[mythtv-users] Is Wider better?

Steve Hodge stevehodge at gmail.com
Wed May 2 01:19:44 UTC 2007


On 5/2/07, Jonathan Rogers <jonner at teegra.net> wrote:
>
> On Wed, 2007-05-02 at 11:45 +1200, Steve Hodge wrote:
> > On 5/2/07, Jonathan Rogers <jonner at teegra.net> wrote:
> >         On Tue, 2007-05-01 at 16:39 -0400, Cool Frood wrote:
> >         > Also, you needn't worry about capturing SD content with your
> >         PVR 350
> >         > to display on a widescreen.  MythTV does the Right Thing
> >         (TM) out of
> >         > the box.
> >
> >         Well, that's correct if you mean that MythTV records the video
> >         from the
> >         PVR-350 and then plays it back unmodified. If you record
> >         widescreen
> >         video using a PVR-350 or any NTSC (which is inherently 4:3)
> >         capture
> >         card, it must be letterboxed.

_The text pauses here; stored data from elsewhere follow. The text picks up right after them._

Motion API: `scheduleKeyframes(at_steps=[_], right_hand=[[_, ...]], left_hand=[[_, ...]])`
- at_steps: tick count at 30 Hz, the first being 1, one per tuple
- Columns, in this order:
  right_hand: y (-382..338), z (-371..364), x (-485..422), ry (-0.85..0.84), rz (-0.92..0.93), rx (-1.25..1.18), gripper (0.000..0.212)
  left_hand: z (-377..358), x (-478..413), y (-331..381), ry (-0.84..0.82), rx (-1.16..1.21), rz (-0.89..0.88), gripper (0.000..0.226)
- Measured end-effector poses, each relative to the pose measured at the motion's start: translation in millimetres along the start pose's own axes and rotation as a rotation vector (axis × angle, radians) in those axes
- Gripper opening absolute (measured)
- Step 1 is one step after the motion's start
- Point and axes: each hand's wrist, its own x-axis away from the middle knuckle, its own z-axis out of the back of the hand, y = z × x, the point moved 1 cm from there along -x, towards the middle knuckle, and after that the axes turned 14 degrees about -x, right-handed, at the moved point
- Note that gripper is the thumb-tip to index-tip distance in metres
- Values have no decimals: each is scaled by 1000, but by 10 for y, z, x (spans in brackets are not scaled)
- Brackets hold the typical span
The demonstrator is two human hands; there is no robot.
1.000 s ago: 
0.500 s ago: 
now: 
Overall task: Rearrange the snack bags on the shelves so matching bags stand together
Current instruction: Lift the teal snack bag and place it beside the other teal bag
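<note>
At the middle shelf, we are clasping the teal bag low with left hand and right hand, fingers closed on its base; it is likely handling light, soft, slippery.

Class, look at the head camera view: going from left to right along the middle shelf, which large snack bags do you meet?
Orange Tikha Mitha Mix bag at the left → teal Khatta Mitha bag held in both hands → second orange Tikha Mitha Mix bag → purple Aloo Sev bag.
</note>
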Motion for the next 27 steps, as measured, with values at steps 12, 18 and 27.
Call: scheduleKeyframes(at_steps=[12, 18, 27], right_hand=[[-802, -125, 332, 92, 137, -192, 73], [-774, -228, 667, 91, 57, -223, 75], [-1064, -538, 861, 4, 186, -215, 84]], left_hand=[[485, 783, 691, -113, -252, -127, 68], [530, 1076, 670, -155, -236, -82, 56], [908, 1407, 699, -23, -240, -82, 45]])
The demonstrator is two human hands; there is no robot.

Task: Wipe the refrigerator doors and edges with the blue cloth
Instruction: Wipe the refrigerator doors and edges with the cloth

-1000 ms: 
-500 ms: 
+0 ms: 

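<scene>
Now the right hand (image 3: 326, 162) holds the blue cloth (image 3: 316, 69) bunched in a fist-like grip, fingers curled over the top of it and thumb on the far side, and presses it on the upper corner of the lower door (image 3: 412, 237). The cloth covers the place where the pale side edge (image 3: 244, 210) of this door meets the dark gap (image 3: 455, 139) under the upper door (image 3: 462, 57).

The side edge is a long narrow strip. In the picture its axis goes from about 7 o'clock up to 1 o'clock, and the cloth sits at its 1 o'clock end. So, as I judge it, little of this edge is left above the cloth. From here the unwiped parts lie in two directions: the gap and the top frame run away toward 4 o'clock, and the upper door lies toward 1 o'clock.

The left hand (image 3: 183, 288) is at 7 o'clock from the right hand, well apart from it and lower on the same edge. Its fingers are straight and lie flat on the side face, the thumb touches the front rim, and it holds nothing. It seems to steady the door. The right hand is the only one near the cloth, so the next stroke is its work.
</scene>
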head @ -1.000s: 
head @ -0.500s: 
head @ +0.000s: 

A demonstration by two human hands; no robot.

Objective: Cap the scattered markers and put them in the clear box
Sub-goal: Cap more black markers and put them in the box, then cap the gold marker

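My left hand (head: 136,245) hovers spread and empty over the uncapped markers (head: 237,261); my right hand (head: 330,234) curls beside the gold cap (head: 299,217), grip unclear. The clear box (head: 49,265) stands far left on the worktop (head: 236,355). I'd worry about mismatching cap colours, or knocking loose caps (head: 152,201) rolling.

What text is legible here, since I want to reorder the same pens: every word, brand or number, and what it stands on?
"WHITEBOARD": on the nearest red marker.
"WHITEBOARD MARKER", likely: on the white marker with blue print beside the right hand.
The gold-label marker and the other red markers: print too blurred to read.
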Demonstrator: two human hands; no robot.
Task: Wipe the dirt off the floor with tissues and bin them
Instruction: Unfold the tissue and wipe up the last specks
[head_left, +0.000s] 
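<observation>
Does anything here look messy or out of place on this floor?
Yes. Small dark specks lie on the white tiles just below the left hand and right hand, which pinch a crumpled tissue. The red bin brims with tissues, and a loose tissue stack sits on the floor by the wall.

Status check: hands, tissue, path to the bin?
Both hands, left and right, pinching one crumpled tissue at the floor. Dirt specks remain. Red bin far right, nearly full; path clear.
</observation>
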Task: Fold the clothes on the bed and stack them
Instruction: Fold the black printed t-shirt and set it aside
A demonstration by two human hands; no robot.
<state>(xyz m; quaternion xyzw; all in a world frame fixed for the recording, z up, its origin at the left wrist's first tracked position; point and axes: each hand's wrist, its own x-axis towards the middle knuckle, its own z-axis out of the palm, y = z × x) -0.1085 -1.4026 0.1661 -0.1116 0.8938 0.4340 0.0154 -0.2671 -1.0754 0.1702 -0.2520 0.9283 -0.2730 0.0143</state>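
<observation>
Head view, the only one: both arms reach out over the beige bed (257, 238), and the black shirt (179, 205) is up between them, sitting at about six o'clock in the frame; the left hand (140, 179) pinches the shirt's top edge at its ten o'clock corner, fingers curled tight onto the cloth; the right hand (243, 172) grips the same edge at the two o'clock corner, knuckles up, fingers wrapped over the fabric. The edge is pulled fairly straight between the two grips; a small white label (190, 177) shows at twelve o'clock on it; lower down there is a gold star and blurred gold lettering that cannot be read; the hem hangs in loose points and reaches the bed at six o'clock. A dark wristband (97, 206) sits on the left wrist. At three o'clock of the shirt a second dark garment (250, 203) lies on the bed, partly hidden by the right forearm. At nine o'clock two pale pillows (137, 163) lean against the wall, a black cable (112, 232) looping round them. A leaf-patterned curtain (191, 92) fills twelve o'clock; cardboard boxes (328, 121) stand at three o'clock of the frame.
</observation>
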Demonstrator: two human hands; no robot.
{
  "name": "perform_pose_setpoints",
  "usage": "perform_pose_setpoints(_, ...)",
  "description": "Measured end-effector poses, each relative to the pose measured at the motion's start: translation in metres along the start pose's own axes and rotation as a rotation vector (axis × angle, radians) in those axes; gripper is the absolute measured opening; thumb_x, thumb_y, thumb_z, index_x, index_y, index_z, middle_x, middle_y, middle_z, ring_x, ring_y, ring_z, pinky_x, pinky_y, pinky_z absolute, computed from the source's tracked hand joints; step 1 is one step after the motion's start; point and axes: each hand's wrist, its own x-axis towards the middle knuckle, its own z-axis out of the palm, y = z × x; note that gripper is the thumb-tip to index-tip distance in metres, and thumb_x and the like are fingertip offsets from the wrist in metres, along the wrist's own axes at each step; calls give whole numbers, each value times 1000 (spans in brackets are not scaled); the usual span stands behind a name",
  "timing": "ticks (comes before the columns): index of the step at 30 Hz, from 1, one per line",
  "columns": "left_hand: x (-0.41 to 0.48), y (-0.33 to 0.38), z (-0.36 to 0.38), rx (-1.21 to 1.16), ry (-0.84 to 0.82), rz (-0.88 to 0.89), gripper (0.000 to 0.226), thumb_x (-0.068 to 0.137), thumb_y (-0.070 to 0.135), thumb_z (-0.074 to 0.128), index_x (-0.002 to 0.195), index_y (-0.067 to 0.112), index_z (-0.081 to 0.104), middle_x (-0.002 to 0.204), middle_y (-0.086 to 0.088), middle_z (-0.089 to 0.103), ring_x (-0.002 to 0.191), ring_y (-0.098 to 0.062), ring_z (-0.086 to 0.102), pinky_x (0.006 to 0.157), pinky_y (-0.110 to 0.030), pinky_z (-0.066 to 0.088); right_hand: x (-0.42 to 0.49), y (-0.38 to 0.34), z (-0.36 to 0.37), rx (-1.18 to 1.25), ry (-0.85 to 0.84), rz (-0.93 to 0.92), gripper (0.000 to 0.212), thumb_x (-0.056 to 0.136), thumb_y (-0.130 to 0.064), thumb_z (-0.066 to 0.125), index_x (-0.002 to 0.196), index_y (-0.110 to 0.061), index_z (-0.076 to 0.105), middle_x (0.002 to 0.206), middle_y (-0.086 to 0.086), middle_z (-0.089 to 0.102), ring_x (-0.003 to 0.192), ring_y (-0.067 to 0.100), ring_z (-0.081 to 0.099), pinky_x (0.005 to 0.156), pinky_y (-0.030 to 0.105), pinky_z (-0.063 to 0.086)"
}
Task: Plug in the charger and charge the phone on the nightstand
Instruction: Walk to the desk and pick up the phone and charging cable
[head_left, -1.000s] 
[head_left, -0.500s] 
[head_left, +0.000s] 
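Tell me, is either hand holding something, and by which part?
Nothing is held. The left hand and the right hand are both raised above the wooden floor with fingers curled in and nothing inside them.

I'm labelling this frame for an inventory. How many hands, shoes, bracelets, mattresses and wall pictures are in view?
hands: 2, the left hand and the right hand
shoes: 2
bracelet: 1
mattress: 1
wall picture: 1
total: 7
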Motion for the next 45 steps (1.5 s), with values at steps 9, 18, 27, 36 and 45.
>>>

If you then play that video back
> >         on a wide
> >         screen, it'll end up with pillarboxing in addition to the
> >         letterboxing.
> >
> > Is there letterboxing present in the original video? If there is then
> > it's not really widescreen video - it's 4:3 video that happens to
> > contain letterboxed widescreen content. True widescreen video is
> > recorded by the capture card without any letterboxing. It's not
> > recording in a 16:9 resolution, it's effectively compressed
> > horizontally (i.e. it's recorded as anamorphic widescreen video). If
> > you play it back on a 16:9 screen it will appear correctly without any
> > black bars.
>
> While anamorphic broadcast is possible, I don't know if it exists in
> NTSC countries; I certainly haven't seen it. I have seen many
> letterboxed programs on NTSC and ATSC 480i. Are you saying that MythTV
> would detect an anamorphic broadcast and display it correctly? MythDVD
> does display both 4:3 and 16:9 from the 720x480 DVD video, but that's
> part of the DVD spec and encoded in the MPEG stream.
>

What I'm saying is that the capture card doesn't care what the intended
aspect ratio of the video is, and neither does MythTV if you don't mess with
it. If the source video is full-frame widescreen (no letterboxing) then if
you display it with a widescreen aspect ratio no letterboxing or
pillarboxing will be introduced, regardless of the capture resolution and
aspect ratio. I'm in PAL-land rather than NTSC-land, but I don't see how
that matters. The only thing that matters is how the widescreen content is
broadcast (letterboxed or not).

In my setup I get widescreen content via a satellite set top box. The set
top box has been told that I have a widescreen tv, so that it doesn't
introduce any letterboxing of it's own. I then capture the output with Myth.
It's captured at (e.g.) 720x576 but it's capturing the full widescreen
frame. When I play it back on my plasma I get a proper widescreen picture
without letterboxing or pillarboxing and I don't need to mess with zoom
modes etc.

"Anamorphic" just means that the whole frame in the signal is filled even
though it's not the right aspect ratio. That's what I'm doing. But to use
anamorphic video you need to know what the intended aspect ratio is, so the
term usually implies flagging the intended aspect ratio somehow. AFAIK,
there's no standard way to do that in NTSC or PAL video.